The Abbey Newsletter

Volume 8, Number 6
Dec 1984


National Preservation Program Office Expands

[The following report is taken from the Library of Congress Information Bulletin for November 5.

Merrily A. Smith and Carolyn Clark Morrow have been appointed specialists in a major expansion of the National Preservation Program Office (NPPO) as part of the Library of Congress response to the growing need for information and educational support and coordination among cooperating institutions engaged in preservation activities around the country.

Ms. Smith, who joined NPPO on October 1, is a well-known conservator who has been on the staff of the Library's Conservation Office since 1978. A Phi Beta Kappa graduate of the University of Minnesota, she worked in the conservation laboratory of the Newberry Library in Chicago, and was in private practice for several years before coming to Washington. Ms. Smith is a Fellow of the American Institute for Conservation of Historic and Artistic Works, and has been active in the Washington Conservation Guild, currently serving as its president. She is also active in the Education Committee of ALA/RTSD's Preservation of Library Materials Section, chairing the subcommittee which is conducting a three-year series of conferences, jointly sponsored by ALA and NPPO, for senior management, preservation administrators, and conservation technicians. An author and editor, she has taught "Conservation of Library Materials" for the library school at Catholic University, and has conducted many workshops for the Professional Picture Framers Association.

Ms. Smith's responsibilities for NPPO will include developing the Preservation Reference Service and Audio-Visual Loan program, through which the Library provides information and training aids to other libraries, individuals, and professional groups; designing and conducting conferences, seminars, and workshops on preservation-related topics, both within the Library of Congress and in cooperation with other national and regional organizations; coordinating the Preservation Office intern education program; and serving as contributing editor to the National Preservation Program Office NEWS.

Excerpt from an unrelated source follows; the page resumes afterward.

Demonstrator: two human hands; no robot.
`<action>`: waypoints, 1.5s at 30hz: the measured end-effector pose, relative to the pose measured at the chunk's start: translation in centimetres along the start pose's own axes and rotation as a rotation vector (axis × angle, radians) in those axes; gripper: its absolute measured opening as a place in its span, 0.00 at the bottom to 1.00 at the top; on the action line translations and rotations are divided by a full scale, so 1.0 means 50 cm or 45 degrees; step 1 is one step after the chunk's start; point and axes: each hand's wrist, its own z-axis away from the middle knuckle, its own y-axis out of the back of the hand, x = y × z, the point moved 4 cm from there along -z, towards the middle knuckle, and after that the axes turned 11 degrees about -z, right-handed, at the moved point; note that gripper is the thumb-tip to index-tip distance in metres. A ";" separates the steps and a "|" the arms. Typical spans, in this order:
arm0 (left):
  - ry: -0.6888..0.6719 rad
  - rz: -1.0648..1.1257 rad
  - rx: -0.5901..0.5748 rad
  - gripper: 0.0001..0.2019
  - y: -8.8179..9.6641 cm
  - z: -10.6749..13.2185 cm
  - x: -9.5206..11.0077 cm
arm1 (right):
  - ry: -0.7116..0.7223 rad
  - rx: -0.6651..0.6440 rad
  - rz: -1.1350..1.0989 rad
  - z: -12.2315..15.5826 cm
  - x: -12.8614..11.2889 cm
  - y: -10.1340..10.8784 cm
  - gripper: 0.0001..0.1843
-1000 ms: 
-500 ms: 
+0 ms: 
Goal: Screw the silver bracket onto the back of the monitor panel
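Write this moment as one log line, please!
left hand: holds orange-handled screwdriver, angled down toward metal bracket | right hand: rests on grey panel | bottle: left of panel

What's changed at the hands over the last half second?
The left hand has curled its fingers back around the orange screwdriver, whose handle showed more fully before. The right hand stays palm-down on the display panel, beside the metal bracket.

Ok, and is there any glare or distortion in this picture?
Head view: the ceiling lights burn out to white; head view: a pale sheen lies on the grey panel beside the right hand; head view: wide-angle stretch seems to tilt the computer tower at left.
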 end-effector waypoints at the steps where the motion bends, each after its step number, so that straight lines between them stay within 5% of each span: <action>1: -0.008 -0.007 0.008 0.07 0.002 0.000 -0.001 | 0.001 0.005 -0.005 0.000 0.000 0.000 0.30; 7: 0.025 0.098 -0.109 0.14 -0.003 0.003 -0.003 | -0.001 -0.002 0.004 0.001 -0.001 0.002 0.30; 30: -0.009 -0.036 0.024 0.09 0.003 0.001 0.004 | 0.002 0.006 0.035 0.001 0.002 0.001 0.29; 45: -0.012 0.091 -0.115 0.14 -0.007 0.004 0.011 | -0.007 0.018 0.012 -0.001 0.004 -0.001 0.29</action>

Carolyn Clark Morrow, who will join NPPO in December, has been conservation librarian at Southern Illinois University in Carbondale since 1978, and is project director for both the Illinois and the Midwest Cooperative Conservation Programs. She holds the MLS, and a Certificate in Advanced Study with a specialization in preservation, from the University of Illinois. A prolific author, Ms. Morrow has published The Preservation Challenge (Knowledge Industries Publications, 1983), Conservation Treatment Procedures (Libraries Unlimited, 1982), a major bibliography, a model conservation policy statement, and numerous articles in state and national journals. A frequent speaker at conferences and workshops, Ms. Morrow also chairs the Visiting Committee to the Preservation/ Conservation Education Programs at Columbia University, has taught for both the University of Illinois and Southern Illinois University, and is active in ALA's Preservation Section, currently serving as vice chair/chair elect.

Ms. Morrow will coordinate the NPPO's publication program, which produces monographs, leaflets, audio-visual programs, and fact sheets on a variety of preservation topics; assume editorship of the National Preservation Office NEWS which is expected to debut this winter; develop the Library's participatory role in national cooperative microfilming projects such as that of the Research Libraries Group; and, with Ms. Smith and National Preservation Program Officer Peter C. Sparks, represent NPPO at conferences and professional meetings.

In the coming year, Ms. Smith and Ms. Morrow, assisted by NPPO secretary Joan Georges, will begin implementation of some of the plans developed by Mr. Sparks and Pamela W. Darling (special consultant for NPPO), who have worked for the past year and a half to redefine the Library's role in an emerging national preservation program.

Illustration Illustration
Carolyn Clark Morrow Merrily A. Smith

Mellon Interns

Joining the Preservation office team for a year is Robert Milevski, a 1984 graduate of the Preservation Administration Advanced Certificate Program at Columbia's School of Library Service, former branch librarian in the Chicago Public Library, and workshop coordinator for the Illinois Cooperative Conservation Program. Mr. Milevski serves as preservation administration intern, the first of three at the Library of Congress funded by the Mellon Foundation, which is also supporting preservation interns at the Mew York Public Library and the libraries of Columbia, Stanford, and Yale universities.

A second Mellon-supported internship, in conservation science, is held by M. Susan Barger, who came to the Library October 1 from the Materials Research Laboratory at Pennsylvania State University, where she has been research associate since earning the doctorate degree in 1982. Ms. Barger, whose earlier work included research and workshop planning at the Rochester Institute of Technology, has conducted research in the nature and deterioration of daguerreotype images, and will assist in the development of the Library's research program in photographic materials.